**EXERCISE AIM:** Would you please retype, exactly, the lines of the listing below between the line with "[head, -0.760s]" and the line with "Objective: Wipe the", inclusive?

**DATA:**
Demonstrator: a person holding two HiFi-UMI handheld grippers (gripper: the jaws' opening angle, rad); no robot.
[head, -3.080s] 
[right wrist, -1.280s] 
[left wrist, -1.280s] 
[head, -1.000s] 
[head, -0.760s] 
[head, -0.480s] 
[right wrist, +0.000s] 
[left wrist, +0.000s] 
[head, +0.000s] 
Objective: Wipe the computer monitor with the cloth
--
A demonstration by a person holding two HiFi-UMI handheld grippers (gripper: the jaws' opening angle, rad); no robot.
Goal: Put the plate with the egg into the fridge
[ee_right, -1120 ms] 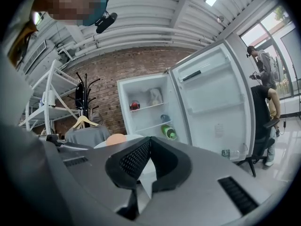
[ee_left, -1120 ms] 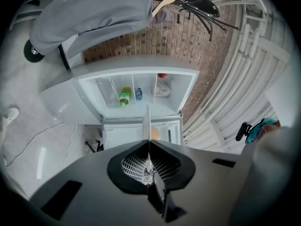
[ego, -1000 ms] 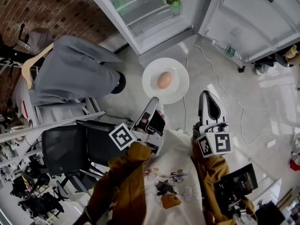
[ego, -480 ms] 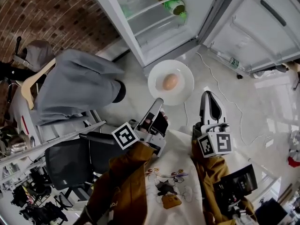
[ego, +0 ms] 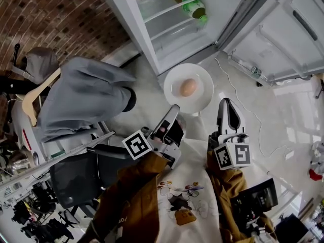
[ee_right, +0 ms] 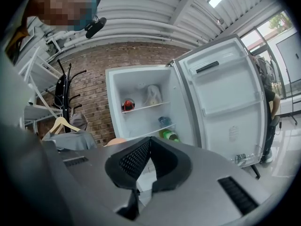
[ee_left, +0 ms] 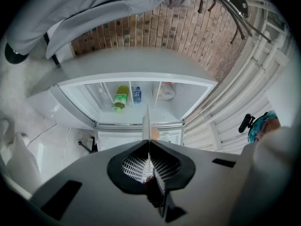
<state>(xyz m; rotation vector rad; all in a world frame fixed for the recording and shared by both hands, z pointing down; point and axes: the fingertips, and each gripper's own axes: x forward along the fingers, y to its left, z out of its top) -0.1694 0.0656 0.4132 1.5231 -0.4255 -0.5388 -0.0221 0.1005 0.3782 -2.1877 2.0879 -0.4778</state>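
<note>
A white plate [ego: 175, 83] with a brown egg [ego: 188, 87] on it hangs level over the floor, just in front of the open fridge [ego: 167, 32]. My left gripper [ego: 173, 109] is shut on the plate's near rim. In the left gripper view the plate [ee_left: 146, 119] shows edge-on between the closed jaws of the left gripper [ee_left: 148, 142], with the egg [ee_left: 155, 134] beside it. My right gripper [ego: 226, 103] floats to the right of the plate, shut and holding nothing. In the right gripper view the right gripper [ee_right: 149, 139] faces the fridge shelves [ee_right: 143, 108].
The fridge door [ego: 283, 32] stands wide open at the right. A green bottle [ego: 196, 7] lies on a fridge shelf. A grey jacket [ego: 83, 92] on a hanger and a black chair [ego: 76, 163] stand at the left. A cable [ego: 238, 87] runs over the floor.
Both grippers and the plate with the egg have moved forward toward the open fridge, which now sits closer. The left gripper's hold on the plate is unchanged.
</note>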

**OUTPUT OF THE TASK:**
[head, -0.760s] 
[head, -0.480s] 
[right wrist, +0.000s] 
[left wrist, +0.000s] 
[head, +0.000s] 
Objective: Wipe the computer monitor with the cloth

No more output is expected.